Dylann Roof, who is accused of shooting and killing 9 people at a historic black church in Charleston, South Carolina, got an outspoken proponent for racial justice as his public defender. (h/t The Marshall Project).
David Bruck was appointed to defend Roof on federal hate crime charges on July 23. He is a prominent capital punishment expert who also worked on the team defending Boston bomber Dzokhar Tsarnaev, who was sentenced to death in May.
Roof faces 33 federal counts in addition to state charges, which include nine counts of murder. The federal indictment states that by attacking African-American parishioners, Roof “wanted to increase racial tensions across the nation.” He will face two trials, one local and one federal, with the state likely to go first.
For the federal trial, his defender will be Bruck, a professor at the Washington and Lee School of Law, who has decades of experience defending capital punishment cases, and a long career of practicing law in South Carolina. In 1995 he famously won Susan Smith, a woman who killed her two sons, a life sentence instead of the death penalty.

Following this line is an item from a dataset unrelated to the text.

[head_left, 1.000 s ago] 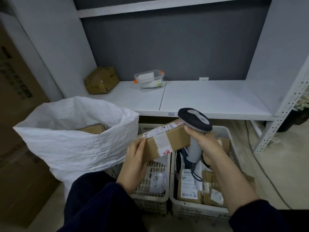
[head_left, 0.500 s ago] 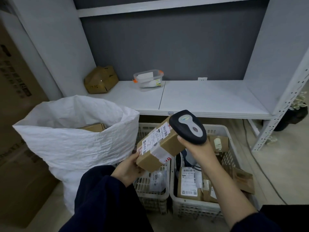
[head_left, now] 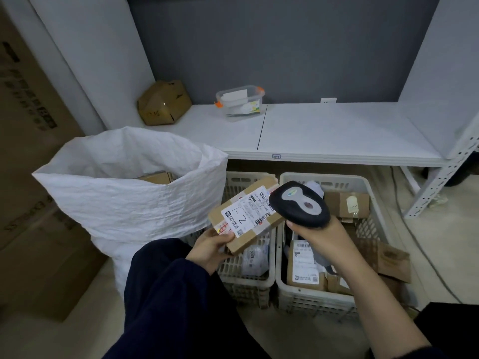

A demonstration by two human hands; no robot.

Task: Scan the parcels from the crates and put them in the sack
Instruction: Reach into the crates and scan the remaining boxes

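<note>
Parcel [head_left: 246, 212] tipped label-up; left fingers [head_left: 225, 237] pinch cardboard corner; right fingers [head_left: 294, 227] wrap rounded scanner [head_left: 300, 207]

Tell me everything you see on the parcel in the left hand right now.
The parcel is a brown cardboard box, taped, tilted with its labelled face up. A white shipping label with barcodes and handwritten "1-2" covers most of that face. The left hand grips its near lower corner, above the left crate. The scanner, in the right hand, overlaps its far end; contact is unclear.
</note>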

In addition to being a staunch opponent of the death penalty, Bruck has been a longtime critic of the racial injustice inherent in the US criminal justice system. He wrote in The Washington Post in 1986 about the case of Albert Thompson, a 20-year-old black man who killed a white store owner in a robbery and was sentenced to death:
If Thompson had been white, or if his victim had been black, maybe the victim’s family would have been less intent on a death sentence. Then the prosecutor would have had a freer hand to send Thompson to prison rather than to death row. Or maybe, just for a moment, the jury would have put themselves in Thompson’s shoes or in his family’s, and shown mercy in sentencing him. But in the coin of the criminal court, Thompson had done something more serious than just killing a man. He had killed a white man.
In the landmark 1987 McCleskey v. Kemp case the Supreme Court rejected the defense that Georgia gives death sentences to blacks who killed whites four times more often than when the victim is black. At the time, Bruck wrote: ”The Supreme Court has accepted that the system is weighted by race, and has responded by telling us that if that is the sort of system we want, we can have it.”
Bruck’s indictment of the criminal justice system holds today. Research shows that there is significant racial bias in death penalty sentencing. For one, the race of the victim is likely to influence the decision whether to charge the defendant with capital punishment; those who murder whites are sentenced to death disproportionately more often than those who murder blacks. Moreover, studies show that African American defendants are much more likely to receive capital punishment than white defendants.
Currently, the population of black and white defendants on death row is nearly equal, with 41.67% being black, and and 42.77% being white.